Modelling A.I. in Economics

Short/Long Term Stocks: MKTX Stock Forecast

We present an Artificial Neural Network (ANN) approach to predict stock market indices, particularly with respect to the forecast of their trend movements up or down. Exploiting different Neural Networks architectures, we provide numerical analysis of concrete financial time series. In particular, after a brief r ́esum ́e of the existing literature on the subject, we consider the Multi-layer Perceptron (MLP), the Convolutional Neural Net- works (CNN), and the Long Short-Term Memory (LSTM) recurrent neural networks techniques. We evaluate MarketAxess prediction models with Modular Neural Network (CNN Layer) and Polynomial Regression1,2,3,4 and conclude that the MKTX stock is predictable in the short/long term. According to price forecasts for (n+1 year) period: The dominant strategy among neural network is to SellHold MKTX stock.

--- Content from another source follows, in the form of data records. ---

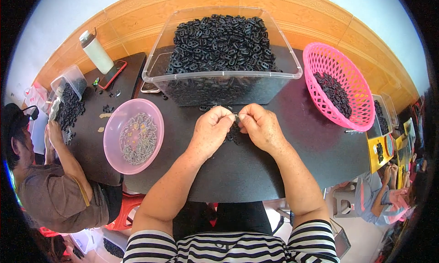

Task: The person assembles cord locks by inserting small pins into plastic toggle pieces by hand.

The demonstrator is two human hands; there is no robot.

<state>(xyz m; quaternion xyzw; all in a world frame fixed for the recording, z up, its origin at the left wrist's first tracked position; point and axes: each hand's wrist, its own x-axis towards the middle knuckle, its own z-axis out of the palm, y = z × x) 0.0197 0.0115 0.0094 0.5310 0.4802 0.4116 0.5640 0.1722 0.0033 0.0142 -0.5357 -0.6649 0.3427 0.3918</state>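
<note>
Right between the two hands sits a small black part (237, 119), pinched from both sides: the left hand (211, 127) is curled with thumb and forefinger closed on one end, and the right hand (260, 125) is curled the same way, its fingertips closed on the other end. The knuckles nearly touch, and both hands hover just over a black table (256, 171). Under the right hand's fingers lies a little heap of the same black pieces (233, 134), partly hidden by the hands.

Just beyond the fingertips stands a clear plastic bin (219, 75), heaped with black parts. Off to the left hand's outer side rests a pink bowl (132, 135) holding small grey-green bits. Well out past the right hand sits a pink mesh basket (340, 86), with a layer of black parts inside.

Farther to the left, another person (50, 180) works at a neighbouring dark table, near a white bottle (96, 51) and a phone with a red edge (112, 74). More people sit far beyond the right hand, at the picture's rim.
</note>
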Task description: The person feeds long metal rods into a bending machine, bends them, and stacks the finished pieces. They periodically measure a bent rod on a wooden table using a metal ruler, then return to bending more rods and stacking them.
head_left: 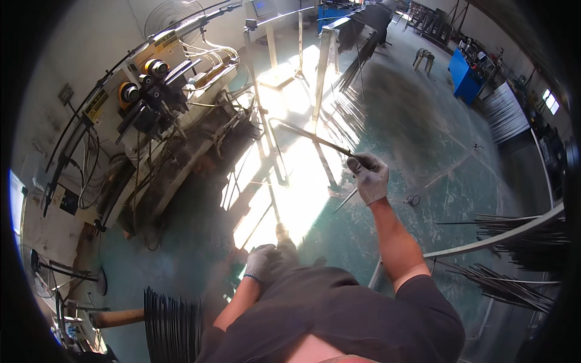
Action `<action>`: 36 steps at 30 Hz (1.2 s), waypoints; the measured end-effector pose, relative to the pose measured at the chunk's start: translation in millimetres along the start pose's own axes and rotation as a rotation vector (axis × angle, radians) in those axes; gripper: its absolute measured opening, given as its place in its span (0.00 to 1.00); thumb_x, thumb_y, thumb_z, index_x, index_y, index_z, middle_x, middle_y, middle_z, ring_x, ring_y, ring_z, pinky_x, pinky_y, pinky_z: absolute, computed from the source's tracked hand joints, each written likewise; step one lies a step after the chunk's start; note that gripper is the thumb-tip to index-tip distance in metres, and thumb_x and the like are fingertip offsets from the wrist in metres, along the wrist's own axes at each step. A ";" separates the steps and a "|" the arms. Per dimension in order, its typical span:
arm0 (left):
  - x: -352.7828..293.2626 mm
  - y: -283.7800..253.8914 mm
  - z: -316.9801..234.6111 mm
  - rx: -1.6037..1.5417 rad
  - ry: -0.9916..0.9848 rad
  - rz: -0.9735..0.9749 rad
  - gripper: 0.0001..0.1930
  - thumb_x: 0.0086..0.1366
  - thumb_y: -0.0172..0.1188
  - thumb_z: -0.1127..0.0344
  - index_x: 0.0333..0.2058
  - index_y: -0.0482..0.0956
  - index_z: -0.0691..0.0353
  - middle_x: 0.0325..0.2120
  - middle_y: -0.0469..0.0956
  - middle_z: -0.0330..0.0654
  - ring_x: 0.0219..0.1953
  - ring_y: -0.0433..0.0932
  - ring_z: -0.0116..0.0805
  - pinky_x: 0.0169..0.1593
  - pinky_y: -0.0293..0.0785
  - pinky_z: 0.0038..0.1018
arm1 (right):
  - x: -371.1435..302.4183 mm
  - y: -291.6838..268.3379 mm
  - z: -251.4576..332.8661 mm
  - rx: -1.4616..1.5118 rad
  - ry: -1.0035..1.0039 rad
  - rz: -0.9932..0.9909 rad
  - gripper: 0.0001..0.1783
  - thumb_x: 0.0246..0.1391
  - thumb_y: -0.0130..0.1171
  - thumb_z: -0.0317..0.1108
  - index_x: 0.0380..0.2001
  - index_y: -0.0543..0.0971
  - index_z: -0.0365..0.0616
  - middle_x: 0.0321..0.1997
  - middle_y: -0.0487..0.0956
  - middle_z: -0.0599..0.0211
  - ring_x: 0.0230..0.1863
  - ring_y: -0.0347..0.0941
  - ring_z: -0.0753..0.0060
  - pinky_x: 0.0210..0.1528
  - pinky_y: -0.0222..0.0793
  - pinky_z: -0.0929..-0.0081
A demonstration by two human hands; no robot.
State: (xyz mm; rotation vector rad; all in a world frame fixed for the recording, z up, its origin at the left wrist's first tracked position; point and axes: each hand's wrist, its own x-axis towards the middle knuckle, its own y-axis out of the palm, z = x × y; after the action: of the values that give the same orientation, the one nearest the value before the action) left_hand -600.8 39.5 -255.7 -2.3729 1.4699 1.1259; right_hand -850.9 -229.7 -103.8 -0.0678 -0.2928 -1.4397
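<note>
My right hand [370, 176], in a pale work glove, is raised in front of me with its fingers closed on a dark metal rod [311, 137]. From the fist the rod runs up and to the left, and its far end looks bent in the glare. My left hand [261, 262], also gloved, is low beside my dark shirt. Its fingers are in shadow and partly hidden, so I cannot tell whether they are closed on anything.
On the left stands a machine [151, 100] with orange-ringed parts, cables and hoses. Bundles of dark rods [172, 323] are at lower left, with more rods [514, 284] at right beyond a curved metal rail [484, 243]. A metal frame post [322, 78] rises ahead. A blue cabinet [465, 77] stands far right.
</note>
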 end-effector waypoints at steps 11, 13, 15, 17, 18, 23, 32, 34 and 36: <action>286.9 61.7 -271.6 -0.052 0.192 0.163 0.13 0.75 0.59 0.68 0.52 0.77 0.68 0.38 0.84 0.49 0.35 0.85 0.41 0.40 0.83 0.33 | 384.8 37.1 -24.9 -0.154 -0.237 -0.205 0.11 0.58 0.78 0.38 0.36 0.87 0.43 0.31 0.83 0.77 0.28 0.74 0.84 0.31 0.72 0.81; 311.6 90.3 -323.9 0.000 0.165 0.100 0.13 0.74 0.60 0.68 0.52 0.78 0.69 0.38 0.84 0.49 0.36 0.85 0.41 0.41 0.83 0.33 | 451.2 34.6 -33.8 -0.166 -0.249 -0.232 0.11 0.58 0.78 0.38 0.37 0.88 0.43 0.32 0.83 0.77 0.28 0.74 0.85 0.31 0.73 0.81; 355.1 100.8 -351.3 -0.014 0.159 0.083 0.13 0.75 0.60 0.68 0.52 0.78 0.69 0.38 0.84 0.49 0.36 0.85 0.41 0.41 0.83 0.33 | 525.4 33.2 -48.2 -0.175 -0.283 -0.245 0.12 0.57 0.78 0.38 0.37 0.88 0.44 0.32 0.84 0.77 0.28 0.75 0.85 0.30 0.73 0.81; 403.5 101.4 -355.9 -0.074 0.168 0.101 0.13 0.75 0.59 0.67 0.53 0.78 0.69 0.38 0.84 0.49 0.37 0.85 0.41 0.41 0.83 0.33 | 598.7 28.9 -68.9 -0.163 -0.287 -0.251 0.11 0.57 0.78 0.37 0.37 0.88 0.43 0.32 0.84 0.77 0.29 0.74 0.85 0.31 0.71 0.81; 424.6 104.3 -356.6 -0.106 0.160 0.098 0.13 0.76 0.57 0.67 0.52 0.78 0.69 0.40 0.84 0.50 0.37 0.85 0.43 0.40 0.84 0.34 | 635.1 25.5 -82.9 -0.156 -0.283 -0.253 0.10 0.58 0.77 0.36 0.37 0.88 0.43 0.31 0.84 0.78 0.29 0.74 0.86 0.31 0.69 0.81; 547.2 136.1 -371.1 -0.007 -0.042 -0.013 0.15 0.77 0.49 0.66 0.55 0.74 0.70 0.45 0.83 0.55 0.42 0.85 0.51 0.47 0.85 0.43 | 815.3 10.5 -148.9 -0.152 -0.239 -0.233 0.12 0.56 0.79 0.38 0.37 0.88 0.44 0.33 0.85 0.78 0.31 0.74 0.86 0.34 0.71 0.81; 621.5 269.4 -511.1 -0.185 0.102 -0.193 0.14 0.69 0.65 0.68 0.50 0.80 0.70 0.33 0.83 0.45 0.31 0.82 0.34 0.33 0.78 0.28 | 1027.6 -20.8 -206.5 -1.290 -0.324 -0.653 0.16 0.54 0.78 0.39 0.44 0.86 0.48 0.48 0.85 0.67 0.48 0.81 0.68 0.52 0.78 0.68; 652.1 260.2 -511.0 -0.145 0.046 -0.195 0.15 0.71 0.63 0.66 0.52 0.78 0.67 0.36 0.84 0.48 0.32 0.83 0.38 0.36 0.82 0.33 | 1076.2 -16.5 -217.0 -1.147 -0.397 -0.618 0.17 0.56 0.73 0.44 0.45 0.86 0.49 0.53 0.83 0.63 0.58 0.77 0.55 0.62 0.74 0.56; 670.7 258.7 -506.9 -0.099 -0.007 -0.233 0.15 0.72 0.63 0.65 0.53 0.77 0.66 0.37 0.84 0.49 0.33 0.84 0.40 0.38 0.84 0.35 | 1096.0 32.5 -192.0 -1.273 -0.556 -0.551 0.17 0.57 0.71 0.45 0.45 0.86 0.49 0.53 0.83 0.63 0.60 0.75 0.53 0.66 0.71 0.54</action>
State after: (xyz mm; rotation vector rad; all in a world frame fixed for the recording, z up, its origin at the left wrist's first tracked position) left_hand -381.4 -812.2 -264.0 -2.5220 1.1220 1.1713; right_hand -677.1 -1326.2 -22.7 -1.5304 0.2279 -1.9303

Keywords: MKTX, MarketAxess, stock forecast, machine learning based prediction, risk rating, buy-sell behaviour, stock analysis, target price analysis, options and futures.

Key Points

  1. What are main components of Markov decision process?
  2. Trading Signals
  3. Short/Long Term Stocks

MKTX Target Price Prediction Modeling Methodology

Stocks are possibly the most popular financial instrument invented for building wealth and are the centerpiece of any investment portfolio. The advances in trading technology has opened up the markets so that nowadays nearly anybody can own stocks. From last few decades, there seen explosive increase in the average person's interest for stock market. In a financially explosive market, as the stock market, it is important to have a very accurate prediction of a future trend. Because of the financial crisis and recording profits, it is compulsory to have a secure prediction of the values of the stocks. Predicting a non-linear signal requires progressive algorithms of machine learning with help of Artificial Intelligence (AI). We consider MarketAxess Stock Decision Process with Polynomial Regression where A is the set of discrete actions of MKTX stock holders, F is the set of discrete states, P : S × F × S → R is the transition probability distribution, R : S × F → R is the reaction function, and γ ∈ [0, 1] is a move factor for expectation.1,2,3,4


F(Polynomial Regression)5,6,7= p a 1 p a 2 p 1 n p j 1 p j 2 p j n p k 1 p k 2 p k n p n 1 p n 2 p n n X R(Modular Neural Network (CNN Layer)) X S(n):→ (n+1 year) i = 1 n r i

n:Time series to forecast

p:Price signals of MKTX stock

j:Nash equilibria

k:Dominated move

a:Best response for target price

 

For further technical information as per how our model work we invite you to visit the article below: 

How do AC Investment Research machine learning (predictive) algorithms actually work?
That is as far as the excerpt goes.